Para Ernesto, um aspecto positivo foi Bolsonaro tentar desfazer conceitos que, segundo ele, seriam equivocados do público da ONU sobre o Brasil. "O presidente reiterou coisas fundamentais quando falou que acredita em Deus, na Constituição, na família e que é leal ao povo. Importante que tenha essa oportunidade de desfazer imagens incorretas em relação a ambiente ou à performance da economia."

Levar em conta a plateia é algo inevitável ao construir um discurso, segundo o ex-chanceler, mas isso não pode ocorrer de uma forma que desvirtue a mensagem.

"Qualquer discurso tem de levar em conta o público ao qual é dirigido. Mas se o discurso começa a se adaptar demais ao público, sobretudo quando é um público hostil, você acaba perdendo a sua personalidade, aquilo em que você acredita", disse.

Novamente, fez uma comparação desfavorável com falas anteriores de Bolsonaro na ONU.

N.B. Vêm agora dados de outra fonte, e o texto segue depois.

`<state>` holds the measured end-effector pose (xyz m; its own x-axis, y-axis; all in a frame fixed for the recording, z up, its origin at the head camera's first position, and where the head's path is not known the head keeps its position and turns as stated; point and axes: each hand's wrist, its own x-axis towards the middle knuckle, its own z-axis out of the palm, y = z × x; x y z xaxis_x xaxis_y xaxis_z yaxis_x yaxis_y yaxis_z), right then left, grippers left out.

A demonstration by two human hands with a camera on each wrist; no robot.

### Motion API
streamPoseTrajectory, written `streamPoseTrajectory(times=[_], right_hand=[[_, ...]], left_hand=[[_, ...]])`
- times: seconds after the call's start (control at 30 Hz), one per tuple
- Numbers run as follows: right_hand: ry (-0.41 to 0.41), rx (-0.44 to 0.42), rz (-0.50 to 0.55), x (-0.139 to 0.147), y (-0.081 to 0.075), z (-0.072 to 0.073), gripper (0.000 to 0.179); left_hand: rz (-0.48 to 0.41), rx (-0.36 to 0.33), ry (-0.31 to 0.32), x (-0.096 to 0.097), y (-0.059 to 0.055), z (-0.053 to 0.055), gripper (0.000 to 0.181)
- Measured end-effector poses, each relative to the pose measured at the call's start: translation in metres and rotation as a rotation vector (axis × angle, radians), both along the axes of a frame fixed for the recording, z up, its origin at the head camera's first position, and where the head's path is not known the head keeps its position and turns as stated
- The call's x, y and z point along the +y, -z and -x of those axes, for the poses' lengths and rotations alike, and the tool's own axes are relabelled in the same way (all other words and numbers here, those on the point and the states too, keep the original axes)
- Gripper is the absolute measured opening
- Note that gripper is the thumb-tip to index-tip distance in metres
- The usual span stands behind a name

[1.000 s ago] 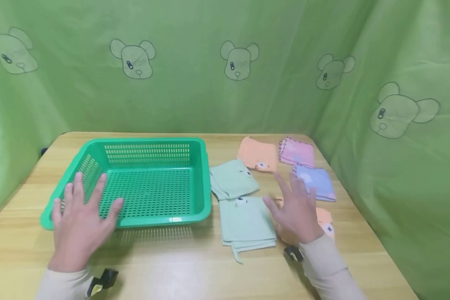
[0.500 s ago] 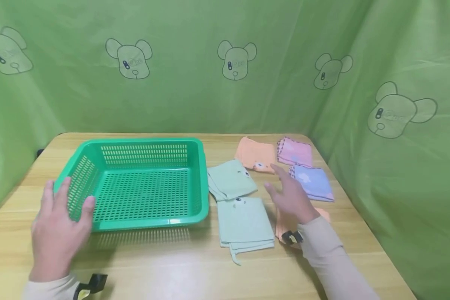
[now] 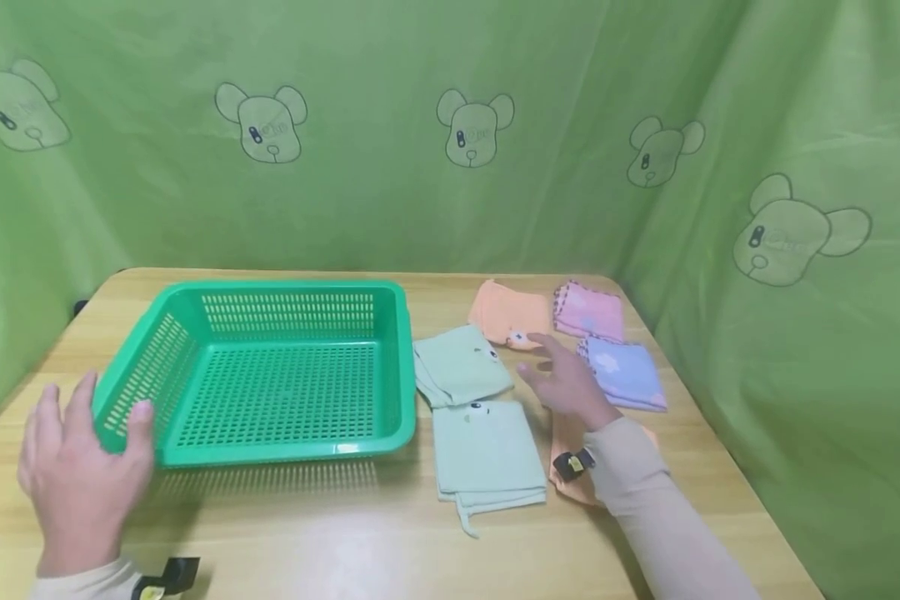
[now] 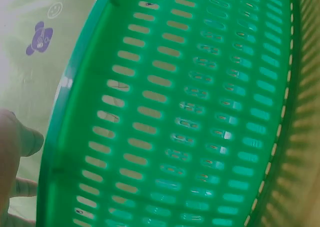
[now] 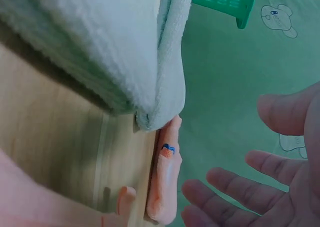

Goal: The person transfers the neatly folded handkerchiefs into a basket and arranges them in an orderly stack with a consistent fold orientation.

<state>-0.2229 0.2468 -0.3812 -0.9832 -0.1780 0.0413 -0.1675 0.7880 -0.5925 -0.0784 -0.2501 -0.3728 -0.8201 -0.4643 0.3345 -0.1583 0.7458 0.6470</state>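
The green basket [image 3: 281, 392] sits on the left half of the desk [image 3: 330, 542], with no cloth in it. Just beside its right rim lies the upper mint cloth [image 3: 461, 367], its lower edge meeting the lower mint cloth [image 3: 489, 450]. Behind them are the far peach cloth [image 3: 506, 312] and the pink cloth [image 3: 591, 312]; the blue cloth [image 3: 626, 372] lies farther right, and the near peach cloth [image 3: 567, 435] is partly hidden by the right forearm.

With edges this close, a careless pinch could drag a neighbour along or loosen a fold; a push on the basket from the left could shove the upper mint cloth.

The right hand [image 3: 566, 385] hangs over the cloths, fingers loosely parted, holding nothing. The left hand [image 3: 86, 479] is spread by the basket's near left corner, also without a hold; whether it touches the rim, I cannot tell.
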Motion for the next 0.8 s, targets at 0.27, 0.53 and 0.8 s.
streamPoseTrajectory(times=[0.27,0.53,0.8], right_hand=[[-0.003,-0.047,0.036,-0.004,0.005,0.013,0.057],[0.039,-0.118,0.033,-0.009,0.006,0.024,0.06],[0.036,-0.132,0.015,-0.016,0.009,0.03,0.061]], left_hand=[[-0.038,-0.018,-0.009,-0.007,0.006,-0.001,0.069],[-0.118,0.026,-0.017,-0.009,0.013,-0.002,0.07],[-0.14,-0.044,-0.016,-0.011,0.014,-0.002,0.071]])
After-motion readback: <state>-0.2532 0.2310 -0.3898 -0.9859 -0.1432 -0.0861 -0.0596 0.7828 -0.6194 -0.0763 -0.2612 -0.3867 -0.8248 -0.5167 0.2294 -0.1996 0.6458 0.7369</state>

"A gente sabe que o presidente acredita em uma série de coisas que defendeu em 2019 e 2020. Não quero ser hipercrítico, mas tenho a impressão de que hoje foi meio assim 'olha, tem que falar de família, de Deus, de liberdade de expressão', um pouco com se fosse ticando 'já falei, já falei, já falei'. Isso não entrou no espírito dos dois discursos anteriores", declarou. Por isso, afirmou Ernesto, faltou liderança a Bolsonaro. "Falar coisas que as pessoas não querem ouvir. Isso que é liderança".

O ex-chanceler completou dizendo que o discurso desta terça mostra um Bolsonaro diferente daquele que havia no primeiro ano de mandato. "Vejo um contraste com o ideal de uma presença diferente do Brasil no mundo que o presidente trouxe em 2018. Vejo um enfraquecimento do ideal, infelizmente", afirmou.